The month of October was the first anniversary of her beautiful brother Cam’s suicide, and if you’re connected to the internet circles I am, you may know about #fucktober, where people were invited to send Eden some love – a card, a word of kindness, a little something to say, yes FUCK you October, we are here with you Eden. Big shout out to Beth from BabyMac for organising all the love. On ya Beth!

It’s been beautiful to see Eden absolutely overwhelmed with love and kindness, and CAKE. People are so good aren’t they? I don’t buy this idea that the world is all shitty and dark, of course I know that awful things happen, but really people are still inclined to be good and kind and willing to reach out to others. Don’t you think? (And yes, I know Eden isn’t the only one going through shit times, but I also think it’s okay for this post, on my blog, to just be about her, alright?)

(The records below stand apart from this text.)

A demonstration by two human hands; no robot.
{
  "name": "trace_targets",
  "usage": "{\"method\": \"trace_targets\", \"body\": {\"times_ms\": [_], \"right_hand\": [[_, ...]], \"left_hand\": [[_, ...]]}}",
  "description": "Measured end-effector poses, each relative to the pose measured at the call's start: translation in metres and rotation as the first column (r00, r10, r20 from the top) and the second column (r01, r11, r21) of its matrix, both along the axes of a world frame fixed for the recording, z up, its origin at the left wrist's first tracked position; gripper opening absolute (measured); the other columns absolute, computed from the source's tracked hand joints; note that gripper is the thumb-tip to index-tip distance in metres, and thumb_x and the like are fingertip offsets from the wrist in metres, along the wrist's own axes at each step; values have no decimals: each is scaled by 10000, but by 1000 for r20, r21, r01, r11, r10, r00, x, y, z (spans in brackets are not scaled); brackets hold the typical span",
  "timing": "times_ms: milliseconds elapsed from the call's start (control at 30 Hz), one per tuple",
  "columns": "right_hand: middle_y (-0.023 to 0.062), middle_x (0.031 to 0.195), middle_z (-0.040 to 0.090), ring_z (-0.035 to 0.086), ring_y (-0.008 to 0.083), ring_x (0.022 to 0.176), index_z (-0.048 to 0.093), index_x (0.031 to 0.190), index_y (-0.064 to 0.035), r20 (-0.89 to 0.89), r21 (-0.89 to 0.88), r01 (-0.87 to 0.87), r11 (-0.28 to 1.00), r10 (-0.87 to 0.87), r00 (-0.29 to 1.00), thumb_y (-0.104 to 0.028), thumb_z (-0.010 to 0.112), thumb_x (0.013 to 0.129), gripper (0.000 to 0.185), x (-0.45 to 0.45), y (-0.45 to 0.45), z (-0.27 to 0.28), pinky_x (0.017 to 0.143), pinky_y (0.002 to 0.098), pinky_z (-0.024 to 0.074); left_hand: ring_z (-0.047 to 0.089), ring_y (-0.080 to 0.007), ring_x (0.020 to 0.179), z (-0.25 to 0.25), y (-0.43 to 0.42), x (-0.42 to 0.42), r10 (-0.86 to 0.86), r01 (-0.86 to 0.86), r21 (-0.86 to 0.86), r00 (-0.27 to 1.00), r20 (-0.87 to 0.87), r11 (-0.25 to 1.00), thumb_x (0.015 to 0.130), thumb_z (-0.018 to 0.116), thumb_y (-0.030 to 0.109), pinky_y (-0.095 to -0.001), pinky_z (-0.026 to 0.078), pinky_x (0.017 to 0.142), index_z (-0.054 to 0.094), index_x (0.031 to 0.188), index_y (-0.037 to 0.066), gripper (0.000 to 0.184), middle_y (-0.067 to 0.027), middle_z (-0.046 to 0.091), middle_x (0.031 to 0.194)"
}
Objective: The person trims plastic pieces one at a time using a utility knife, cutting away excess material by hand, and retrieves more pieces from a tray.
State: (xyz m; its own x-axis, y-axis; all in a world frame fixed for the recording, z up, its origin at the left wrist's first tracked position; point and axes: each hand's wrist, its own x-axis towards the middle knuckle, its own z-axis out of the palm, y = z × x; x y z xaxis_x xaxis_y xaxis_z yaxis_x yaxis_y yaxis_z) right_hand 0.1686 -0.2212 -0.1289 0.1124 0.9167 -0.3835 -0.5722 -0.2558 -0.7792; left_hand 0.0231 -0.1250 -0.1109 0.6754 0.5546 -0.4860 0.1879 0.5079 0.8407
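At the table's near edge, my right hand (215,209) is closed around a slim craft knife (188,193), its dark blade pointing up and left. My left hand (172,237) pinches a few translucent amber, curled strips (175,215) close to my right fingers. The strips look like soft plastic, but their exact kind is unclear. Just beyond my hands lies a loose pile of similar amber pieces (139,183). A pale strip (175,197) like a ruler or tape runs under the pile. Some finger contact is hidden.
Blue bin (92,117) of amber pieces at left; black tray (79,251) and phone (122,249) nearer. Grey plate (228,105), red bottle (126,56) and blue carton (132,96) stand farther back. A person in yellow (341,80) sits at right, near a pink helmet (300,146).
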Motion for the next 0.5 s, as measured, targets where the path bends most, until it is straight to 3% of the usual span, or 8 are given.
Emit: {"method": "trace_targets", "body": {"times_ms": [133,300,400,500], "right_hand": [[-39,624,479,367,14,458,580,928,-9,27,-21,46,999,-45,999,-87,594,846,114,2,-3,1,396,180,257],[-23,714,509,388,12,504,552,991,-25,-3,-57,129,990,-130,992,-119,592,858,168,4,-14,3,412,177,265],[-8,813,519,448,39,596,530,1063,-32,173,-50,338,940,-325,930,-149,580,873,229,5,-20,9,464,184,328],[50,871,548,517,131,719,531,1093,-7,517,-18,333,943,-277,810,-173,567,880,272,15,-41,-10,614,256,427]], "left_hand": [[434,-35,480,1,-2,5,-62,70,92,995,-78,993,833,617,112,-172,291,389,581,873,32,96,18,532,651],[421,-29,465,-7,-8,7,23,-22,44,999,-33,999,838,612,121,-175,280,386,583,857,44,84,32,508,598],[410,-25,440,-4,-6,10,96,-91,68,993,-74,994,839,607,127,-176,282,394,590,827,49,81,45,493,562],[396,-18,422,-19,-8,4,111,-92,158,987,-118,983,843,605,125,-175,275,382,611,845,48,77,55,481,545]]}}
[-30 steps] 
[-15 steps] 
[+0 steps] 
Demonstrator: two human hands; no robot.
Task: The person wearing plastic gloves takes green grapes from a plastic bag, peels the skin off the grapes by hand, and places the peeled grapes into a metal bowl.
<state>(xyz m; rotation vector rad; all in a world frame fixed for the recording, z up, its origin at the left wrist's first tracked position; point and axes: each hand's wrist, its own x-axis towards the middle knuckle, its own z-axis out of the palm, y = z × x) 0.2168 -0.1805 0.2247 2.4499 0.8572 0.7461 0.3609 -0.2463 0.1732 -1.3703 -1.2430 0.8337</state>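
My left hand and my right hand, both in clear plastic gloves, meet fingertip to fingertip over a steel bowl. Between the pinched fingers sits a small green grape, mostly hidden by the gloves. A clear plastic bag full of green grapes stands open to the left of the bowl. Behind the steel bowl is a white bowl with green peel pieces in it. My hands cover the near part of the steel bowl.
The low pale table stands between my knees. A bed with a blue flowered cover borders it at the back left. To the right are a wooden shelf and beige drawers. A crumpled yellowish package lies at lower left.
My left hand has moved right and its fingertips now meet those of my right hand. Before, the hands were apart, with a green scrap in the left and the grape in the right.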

Eden decided she wanted to do something really out of the box to try and raise a little awareness about suicide, which is still a topic that’s shooshed and hushed and hidden. It needs to be talked about, to be acknowledged and we need to try and help each other when we feel the black dog breathing on our necks. Grief is a monster, a hurricane, a vortex, and when you lose someone to suicide…. well, I can’t speak to that personally, but I do believe we need to try, try, try to understand grief better. Stop with the old ideas of grief being linear, then done, the time heals all wounds stuff, the god needed another angel stuff, all the words we say instead of saying the person’s name, saying I don’t know what to say, wrapping our arms around those who grieve, and try a little doing too, doing is good. Write a card, send a cake, lip-synch a ridiculous song and post it online.

Here’s the blog post Eden wrote about her fab idea to do a lip-synching competition. It’s been awesome to watch people’s videos. So funny, so moving, so beautiful. If you don’t watch any others, watch Eden’s clip. It is so powerful, so crushing, so true, so beautiful.

I thought and thought about what kind of song to do. In the end I went with something I love, something lighthearted and upbeat. And here it is Love Is A Contact Sport by Whitney Houston. Enjoy! I had so much fun just being a fool in front of my iPad! It’s so freeing to be silly.

If you search the #edenland tag on YouTube you can watch other people’s videos, there are some beauties!

So, they are the things that have been keeping me busy, a new job, a new routine, being silly on the internet… in fact, I was feeling so silly that I posted a clip of myself singing the theme to The Love Boat on my blog’s Facebook page yesterday. I posted it to cheer Eden up, and it seems that other people have enjoyed it too. Pop over to the I Give You The Verbs Facebook page (you can use the social media icon up there on the right) and check it out if you want a giggle.

So that’s what is new with me.

What’s your news?

What’s the hap where you are? Sung anything silly lately?